Your reply should reproduce all the data below exactly while excluding the pictures.
/---
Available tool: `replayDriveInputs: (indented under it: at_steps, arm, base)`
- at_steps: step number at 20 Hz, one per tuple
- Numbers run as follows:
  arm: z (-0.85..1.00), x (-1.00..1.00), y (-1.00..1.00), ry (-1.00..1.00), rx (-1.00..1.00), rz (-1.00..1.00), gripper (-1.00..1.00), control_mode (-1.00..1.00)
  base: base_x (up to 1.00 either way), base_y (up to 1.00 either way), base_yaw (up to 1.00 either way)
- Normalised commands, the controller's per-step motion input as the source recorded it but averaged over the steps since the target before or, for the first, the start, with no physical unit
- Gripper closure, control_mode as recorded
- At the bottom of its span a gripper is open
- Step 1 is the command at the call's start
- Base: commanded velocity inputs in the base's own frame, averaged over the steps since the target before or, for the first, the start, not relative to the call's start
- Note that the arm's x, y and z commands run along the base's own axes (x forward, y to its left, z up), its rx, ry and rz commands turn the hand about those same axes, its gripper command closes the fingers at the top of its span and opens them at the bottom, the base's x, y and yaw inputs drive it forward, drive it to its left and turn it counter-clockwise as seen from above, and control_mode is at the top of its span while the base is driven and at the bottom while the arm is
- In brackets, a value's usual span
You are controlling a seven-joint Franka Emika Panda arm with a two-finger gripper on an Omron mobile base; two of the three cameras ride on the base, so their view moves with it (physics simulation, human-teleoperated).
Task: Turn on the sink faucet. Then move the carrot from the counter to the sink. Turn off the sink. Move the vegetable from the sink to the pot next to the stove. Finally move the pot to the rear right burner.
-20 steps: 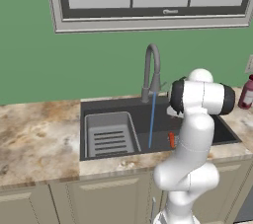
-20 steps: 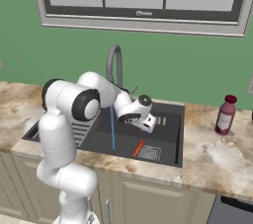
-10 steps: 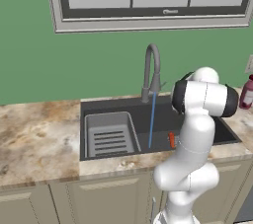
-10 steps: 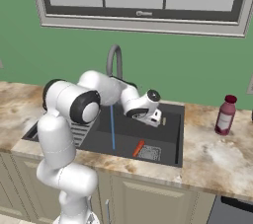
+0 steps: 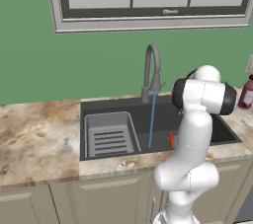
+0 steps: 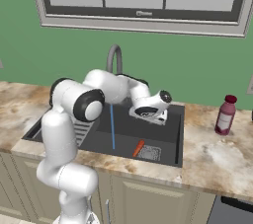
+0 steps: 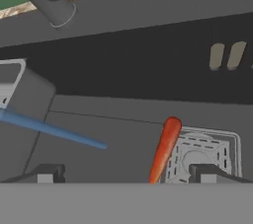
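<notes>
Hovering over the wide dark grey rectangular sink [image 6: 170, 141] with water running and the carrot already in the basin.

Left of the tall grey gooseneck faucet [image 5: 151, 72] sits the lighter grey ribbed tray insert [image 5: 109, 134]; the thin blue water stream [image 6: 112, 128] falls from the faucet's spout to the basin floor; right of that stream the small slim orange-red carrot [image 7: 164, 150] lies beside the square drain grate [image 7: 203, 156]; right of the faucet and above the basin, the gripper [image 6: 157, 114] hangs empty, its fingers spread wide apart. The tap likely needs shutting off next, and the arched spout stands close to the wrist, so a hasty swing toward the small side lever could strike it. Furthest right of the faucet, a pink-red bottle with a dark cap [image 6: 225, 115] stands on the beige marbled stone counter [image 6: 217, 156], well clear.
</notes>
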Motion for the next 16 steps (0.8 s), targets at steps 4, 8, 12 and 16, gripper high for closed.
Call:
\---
RESPONSE FOR THIS EXERCISE:
Available tool: `replayDriveInputs: (indented under it: at_steps, arm, base)`
- at_steps: step number at 20 Hz, one per tuple
- Numbers run as follows:
  arm: z (-0.85..1.00), x (-1.00..1.00), y (-1.00..1.00), ry (-1.00..1.00), rx (-1.00..1.00), rz (-1.00..1.00), gripper (-1.00..1.00), control_mode (-1.00..1.00)
  base: base_x (up to 1.00 either way), base_y (up to 1.00 either way), base_yaw (up to 1.00 either way)
- Normalised commands, the controller's per-step motion input as the source recorded it but averaged over the steps since the target before or, for the first, the start, with no physical unit
- Gripper closure, control_mode as recorded
- At the bottom of its span a gripper is open
- Step 1 is the command at the call's start
- Base: commanded velocity inputs in the base's own frame, averaged over the steps since the target before or, for the first, the start, not relative to the call's start
- Note that the arm's x, y and z commands run along the base's own axes (x forward, y to its left, z up), its rx, ry and rz commands turn the hand about those same axes, its gripper command closes the fingers at the top of its span and opens them at the bottom, the base's x, y and yaw inputs drive it forward, drive it to its left and turn it counter-clockwise as seen from above, and control_mode is at the top of its span while the base is driven and at the bottom while the arm is
- In brackets, a value's usual span
You are controlling a seven-joint Franka Emika Panda arm with a two-finger gripper on an Omron mobile base; two of the three cameras ride on the base, so their view moves with it (physics simulation, human-teleoperated).
Task: Turn on the sink faucet. Then move the carrot from the counter to the sink. Turn off the sink. Move the vegetable from the sink to the pot next to the stove. Finally move the pot to the rear right burner.
-20 steps: 
-20 steps: 
-10 steps: 
-10 steps: 
+0 steps: 
+0 steps: 
+0 steps: 
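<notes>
Hovering over the wide dark grey rectangular sink [image 6: 170, 141] with water running and the carrot already in the basin.

Left of the tall grey gooseneck faucet [image 5: 151, 72] sits the lighter grey ribbed tray insert [image 5: 109, 134]; the thin blue water stream [image 6: 112, 128] falls from the faucet's spout to the basin floor; right of that stream the small slim orange-red carrot [image 7: 164, 150] lies beside the square drain grate [image 7: 203, 156]; right of the faucet and above the basin, the gripper [image 6: 157, 114] hangs empty, its fingers spread wide apart. The tap likely needs shutting off next, and the arched spout stands close to the wrist, so a hasty swing toward the small side lever could strike it. Furthest right of the faucet, a pink-red bottle with a dark cap [image 6: 225, 115] stands on the beige marbled stone counter [image 6: 217, 156], well clear.
</notes>
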Motion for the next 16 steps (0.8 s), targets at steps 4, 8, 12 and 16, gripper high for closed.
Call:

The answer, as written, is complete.